Going from the top of the data below, give again each line through the one containing "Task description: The", both ends kept.

● Input for this task:

====================

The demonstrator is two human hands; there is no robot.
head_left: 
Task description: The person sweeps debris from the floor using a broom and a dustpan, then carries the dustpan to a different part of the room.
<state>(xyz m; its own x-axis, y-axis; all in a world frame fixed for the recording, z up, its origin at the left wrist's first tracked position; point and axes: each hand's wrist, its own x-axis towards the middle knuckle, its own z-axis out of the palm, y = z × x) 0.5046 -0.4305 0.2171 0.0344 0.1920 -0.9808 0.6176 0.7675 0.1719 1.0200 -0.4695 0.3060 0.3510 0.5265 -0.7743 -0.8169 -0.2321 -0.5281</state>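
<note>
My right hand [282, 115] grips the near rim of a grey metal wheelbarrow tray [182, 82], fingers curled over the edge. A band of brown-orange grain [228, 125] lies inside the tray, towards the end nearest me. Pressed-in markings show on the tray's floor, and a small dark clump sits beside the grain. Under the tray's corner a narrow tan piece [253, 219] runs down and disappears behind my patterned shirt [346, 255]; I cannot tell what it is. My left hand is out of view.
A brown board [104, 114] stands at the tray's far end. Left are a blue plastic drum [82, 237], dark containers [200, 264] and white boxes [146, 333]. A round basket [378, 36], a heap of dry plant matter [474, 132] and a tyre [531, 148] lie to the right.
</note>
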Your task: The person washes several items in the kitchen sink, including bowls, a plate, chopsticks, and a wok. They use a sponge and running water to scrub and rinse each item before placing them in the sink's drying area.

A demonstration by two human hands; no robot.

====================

● Finished task:
The demonstrator is two human hands; there is no robot.
head_left: 
Task description: The person sweeps debris from the floor using a broom and a dustpan, then carries the dustpan to a different part of the room.

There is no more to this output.